Mauritanie: L’affaire Bouamatou prend de l’ampleur à Nouakchott

Par BAKALA KANE

De l’intimidation la machine politico-judiciaire est passée à la vitesse supérieure cette semaine à Nouakchott en plaçant sous mandat de dépôt le sénateur Ould Ghadda et la sénatrice Maalouma ainsi que l’officier Ould Mohamed Mbarreck.
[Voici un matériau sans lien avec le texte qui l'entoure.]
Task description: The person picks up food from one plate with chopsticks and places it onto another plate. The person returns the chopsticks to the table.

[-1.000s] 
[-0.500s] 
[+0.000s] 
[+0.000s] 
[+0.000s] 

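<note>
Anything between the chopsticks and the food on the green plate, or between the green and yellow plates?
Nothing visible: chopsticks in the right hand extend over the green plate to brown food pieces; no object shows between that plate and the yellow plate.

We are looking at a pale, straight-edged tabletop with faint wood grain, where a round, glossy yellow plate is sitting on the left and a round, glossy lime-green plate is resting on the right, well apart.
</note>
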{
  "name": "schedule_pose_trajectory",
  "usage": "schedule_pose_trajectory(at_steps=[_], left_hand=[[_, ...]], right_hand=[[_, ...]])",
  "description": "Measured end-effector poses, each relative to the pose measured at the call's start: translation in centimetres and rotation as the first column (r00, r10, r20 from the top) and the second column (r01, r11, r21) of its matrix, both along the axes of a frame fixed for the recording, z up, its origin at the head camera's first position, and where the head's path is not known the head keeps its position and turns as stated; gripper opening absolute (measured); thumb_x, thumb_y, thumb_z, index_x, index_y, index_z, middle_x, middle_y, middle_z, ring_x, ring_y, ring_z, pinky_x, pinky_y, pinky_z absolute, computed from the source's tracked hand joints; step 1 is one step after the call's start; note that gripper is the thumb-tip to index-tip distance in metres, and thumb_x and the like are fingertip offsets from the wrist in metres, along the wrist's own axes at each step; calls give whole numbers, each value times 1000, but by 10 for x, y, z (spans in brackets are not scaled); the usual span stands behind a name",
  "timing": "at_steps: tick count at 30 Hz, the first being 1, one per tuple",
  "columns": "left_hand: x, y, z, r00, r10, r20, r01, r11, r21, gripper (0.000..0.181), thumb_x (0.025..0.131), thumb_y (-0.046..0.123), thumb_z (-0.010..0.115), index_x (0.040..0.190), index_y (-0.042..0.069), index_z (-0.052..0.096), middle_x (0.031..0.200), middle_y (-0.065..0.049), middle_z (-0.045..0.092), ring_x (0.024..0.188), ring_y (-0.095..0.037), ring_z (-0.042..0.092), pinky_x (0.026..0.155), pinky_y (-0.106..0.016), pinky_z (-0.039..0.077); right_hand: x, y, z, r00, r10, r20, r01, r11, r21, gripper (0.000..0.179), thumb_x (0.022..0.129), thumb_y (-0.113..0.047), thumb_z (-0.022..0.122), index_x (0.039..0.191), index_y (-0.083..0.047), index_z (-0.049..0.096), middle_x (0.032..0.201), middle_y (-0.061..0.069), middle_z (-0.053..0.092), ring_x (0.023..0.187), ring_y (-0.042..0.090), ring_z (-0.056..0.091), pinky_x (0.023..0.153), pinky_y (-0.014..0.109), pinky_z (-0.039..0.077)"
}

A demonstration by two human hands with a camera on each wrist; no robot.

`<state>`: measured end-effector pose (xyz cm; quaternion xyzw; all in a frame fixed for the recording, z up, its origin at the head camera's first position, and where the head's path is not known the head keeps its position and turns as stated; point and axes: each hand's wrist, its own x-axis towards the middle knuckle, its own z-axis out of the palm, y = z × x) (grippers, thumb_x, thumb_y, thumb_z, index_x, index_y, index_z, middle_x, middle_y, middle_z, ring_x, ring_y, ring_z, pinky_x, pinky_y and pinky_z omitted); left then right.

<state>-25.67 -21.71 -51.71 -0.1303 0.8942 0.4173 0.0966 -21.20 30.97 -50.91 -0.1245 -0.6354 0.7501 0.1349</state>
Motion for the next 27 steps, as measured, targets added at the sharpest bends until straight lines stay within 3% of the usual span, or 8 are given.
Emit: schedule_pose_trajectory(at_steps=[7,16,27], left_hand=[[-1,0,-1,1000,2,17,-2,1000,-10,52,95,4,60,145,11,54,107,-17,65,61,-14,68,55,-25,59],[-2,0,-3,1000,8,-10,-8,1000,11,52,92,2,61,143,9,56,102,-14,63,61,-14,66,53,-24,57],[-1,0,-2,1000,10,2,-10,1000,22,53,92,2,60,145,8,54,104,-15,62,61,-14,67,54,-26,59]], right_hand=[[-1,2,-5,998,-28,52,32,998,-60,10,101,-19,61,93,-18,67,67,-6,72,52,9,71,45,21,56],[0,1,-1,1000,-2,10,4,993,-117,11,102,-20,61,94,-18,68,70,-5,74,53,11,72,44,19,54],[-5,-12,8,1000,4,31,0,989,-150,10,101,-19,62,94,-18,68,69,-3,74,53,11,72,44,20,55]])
Le crime transfrontalier retenu par le parquet contre le chef de la fronde des sénateurs explique cette volonté de Ould Aziz de régler ses comptes au richissime Bouamatou, exilé au Maroc, désormais sous mandat d’arrêt avec son bras droit et neuf sénateurs.

Une affaire qui éclabousse également les patrons de la presse indépendante et les dirigeants des centrales syndicales libres, à partir de maintenant sous contrôle judiciaire. Les observateurs s’indignent de cette instrumentalisation de la justice à des fins politiques qui bascule inévitablement le pays dans une dictature.

Le rythme des arrestations a atteint son paroxysme cette semaine à Nouakchott. Le président mauritanien offre ainsi à ses compatriotes la suite du feuilleton le plus célèbre en Mauritanie sur l’affaire Bouamatou. Le prologue d’abord, ce sont les révélations promises par le chef de l’Etat sur l’opposition démocratique pendant la campagne pour le référendum en désignant le chef de la fronde des sénateurs comme le principal instigateur de l’échec de ses réformes et de l’image écornée à travers des scandales d’Etat qui touchent les relations entre le Maroc et la Mauritanie. Et ensuite, l’épisode des interpellations, suivi des arrestations, avec en toile de fond le parquet général qui passe à l’offensive. Après une semaine d’intenses poursuites le sénateur Ould Ghadda, la sénatrice Maalouma et l’officier Ould Mbareck viennent d’être placés sous mandat de dépôt, alors que les patrons de Cridem, du Calame et du quotidien de Nouakchott, ainsi que les dirigeants des centrales syndicales indépendantes sont sous contrôle judiciaire. Tous sont soupçonnés d’avoir profité de la manne du milliardaire Bouamatou exilé à Marrakech, désormais sous mandat d’arrêt avec son bras droit et neuf sénateurs.

Autant de personnalités du monde politique, de la presse privée et syndical entre les mains de la justice. Tout se passe comme si Ould Aziz a les mains propres, comme si lui-même n’a pas profité de l’argent du richissime mauritanien issu de la même tribu les Ouleb Besbah. C’est lui pourtant qui aurait servi d’écran lors du coup d’Etat de 2008 pour convaincre la France et surtout apporter un soutien considérable pour les élections de 2009. Une guerre de cousins qui tourne aujourd’hui à un règlement de comptes ouvrant la chasse à tous les hommes et à toutes les femmes qui ont approché de près ou de loin Bouamatou. Cette instrumentalisation de la justice à des fins politiques indigne les observateurs inquiets de l’ampleur du phénomène.